Num num num! ‘Tis the season to grow s*** and we grew spinach for saag and palak pakoras.
Rain or shine pakoras are one of the most delicious snacks that there are! They’re savory, crisp, and bursting with flavor. My favorite thing other than the flavor is that you can make anything into a pakora! Bread, any veggie, meat, or even a zucchini blossom. Which is incredibly convenient because it’s hard to pick a favorite pakora. I feel like now that I’ve said that some jack a%$ is going to say, “No, no…only ___ pakoras are worth eating”, and to tell I say f#$^ off, sir. I’m honestly not clear why we’re so hostile today, but so be it.
Every time I think about pakoras I can’t help but think about being at a road side stand eating them hot out of the kadai. Blazing hot sun or pouring rain, pakoras are the delicious answer. That said, in Jalandhar Cantt there’s this guy that sells what he calls Gwalior pakore, I was not a fan but my grandmother was, so every damn Sunday we went all the way out to Cantt and ate these dense little over salted bricks. It was overrated and not the right answer at all.

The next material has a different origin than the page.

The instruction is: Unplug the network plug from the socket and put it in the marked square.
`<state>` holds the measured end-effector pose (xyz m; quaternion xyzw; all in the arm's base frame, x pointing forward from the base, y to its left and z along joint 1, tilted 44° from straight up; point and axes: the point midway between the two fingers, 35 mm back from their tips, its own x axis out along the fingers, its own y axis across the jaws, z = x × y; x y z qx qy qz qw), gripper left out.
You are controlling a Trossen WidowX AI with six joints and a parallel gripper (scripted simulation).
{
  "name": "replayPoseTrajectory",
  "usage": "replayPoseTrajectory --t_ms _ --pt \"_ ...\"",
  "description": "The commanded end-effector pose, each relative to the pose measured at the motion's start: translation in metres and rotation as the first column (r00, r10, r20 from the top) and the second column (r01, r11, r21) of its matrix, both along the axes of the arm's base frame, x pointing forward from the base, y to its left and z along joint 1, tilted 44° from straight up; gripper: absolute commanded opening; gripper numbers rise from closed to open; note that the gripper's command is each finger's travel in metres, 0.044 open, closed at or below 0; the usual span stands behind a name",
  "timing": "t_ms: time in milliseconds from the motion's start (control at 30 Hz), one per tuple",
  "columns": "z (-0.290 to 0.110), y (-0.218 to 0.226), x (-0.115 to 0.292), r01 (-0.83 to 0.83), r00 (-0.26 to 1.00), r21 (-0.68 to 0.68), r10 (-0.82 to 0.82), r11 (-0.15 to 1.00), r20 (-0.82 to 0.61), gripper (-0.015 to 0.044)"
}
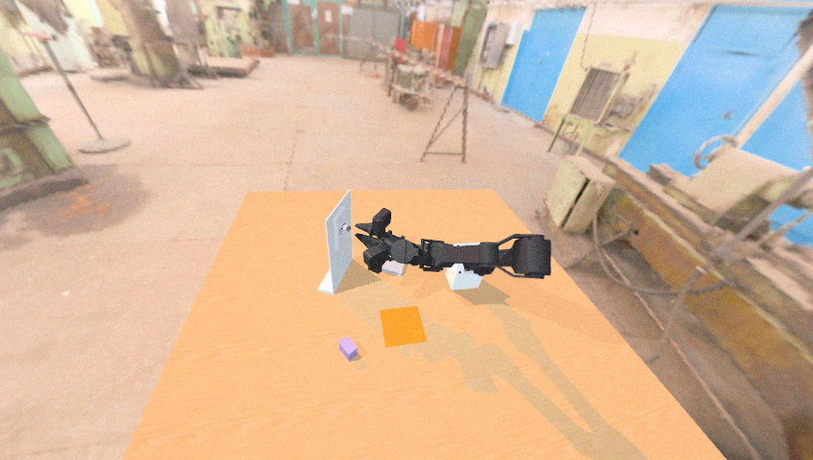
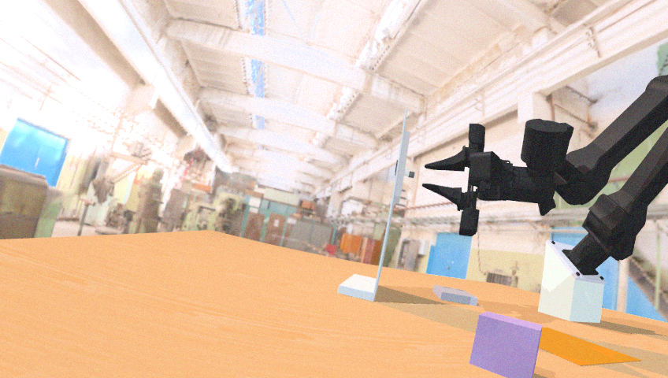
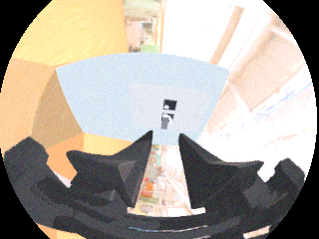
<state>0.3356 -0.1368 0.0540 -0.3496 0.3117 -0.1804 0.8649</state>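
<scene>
The upright pale panel [image 1: 338,256] [image 3: 95,95] stands on the table. The small dark plug [image 1: 347,227] [image 2: 410,174] [image 3: 164,122] sits in its socket and sticks out from the panel face. The thin tab cannot be made out clearly. My gripper [image 1: 356,230] [image 2: 424,176] [image 3: 165,134] is partly open and empty, pointing at the panel with its fingertips a short gap in front of the plug. In the exterior view the plug is about level with the gap between the fingers. The marked orange square [image 1: 403,326] [image 2: 580,347] lies on the table with nothing on it.
A purple block [image 1: 348,349] [image 2: 506,344] stands beside the orange square. A flat grey block [image 1: 393,268] [image 2: 457,296] lies on the table below the gripper. The white arm base [image 1: 464,279] [image 2: 572,297] is behind it. A second dark opening [image 3: 169,105] shows in the panel beside the plug.
</scene>
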Motion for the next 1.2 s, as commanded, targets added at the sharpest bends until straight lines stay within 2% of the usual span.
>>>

But I was clearly more “low brow” for not appreciating “foreign cuisine” as my grandmother put it.
But back to old school Punjabi pakore, they’re incredibly easy to make and quite fast as things go. They’re amazing piping hot with a cup of adrak chai. In Punjab it’s incredibly common to have pakore as an appetizer or snack, regardless of time of day. They really don’t last that well in the fridge, so it’s best to make them fresh. If I know I’m going to make them over a couple days I make the batter and refrigerate it. Then just mix in the veggies and fry them. Now, off you pop to a delicious spinach pakora or 15.